TASK DETAILS
This exercise calls for the data below to be retyped exactly, minus any images.

INFORMATION PROVIDED
···
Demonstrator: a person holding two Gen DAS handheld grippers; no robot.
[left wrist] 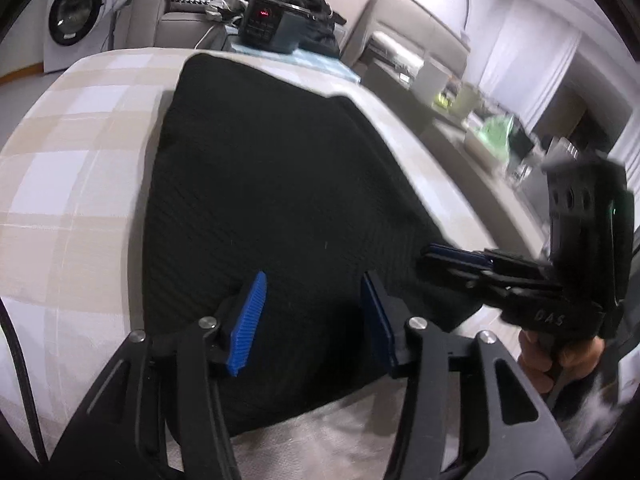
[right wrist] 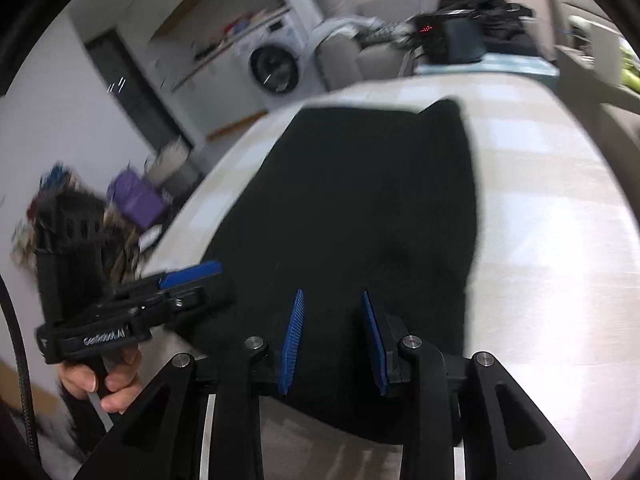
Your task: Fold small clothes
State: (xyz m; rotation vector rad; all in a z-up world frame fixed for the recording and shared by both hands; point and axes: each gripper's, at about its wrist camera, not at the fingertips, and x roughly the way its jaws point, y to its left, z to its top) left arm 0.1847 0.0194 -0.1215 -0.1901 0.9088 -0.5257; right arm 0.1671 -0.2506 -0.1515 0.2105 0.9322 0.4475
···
RESPONSE TO THE TASK
Demonstrator: a person holding two Gen DAS handheld grippers; no robot.
[left wrist] 
[right wrist] 
Your task: Fold small clothes
State: (xyz m; rotation vector rad; all in a z-up world frame fixed for the recording and shared by both hands; point and axes: each gripper's, at about its wrist camera, not at the fingertips, and x roughly the way its jaws point, y to its left, z to its top) left arm 0.1847 0.0194 -0.1215 -0.1901 0.9088 -0.5257; right arm 0.1671 -0.2506 -0.1515 0.2105 0.9322 0.4475

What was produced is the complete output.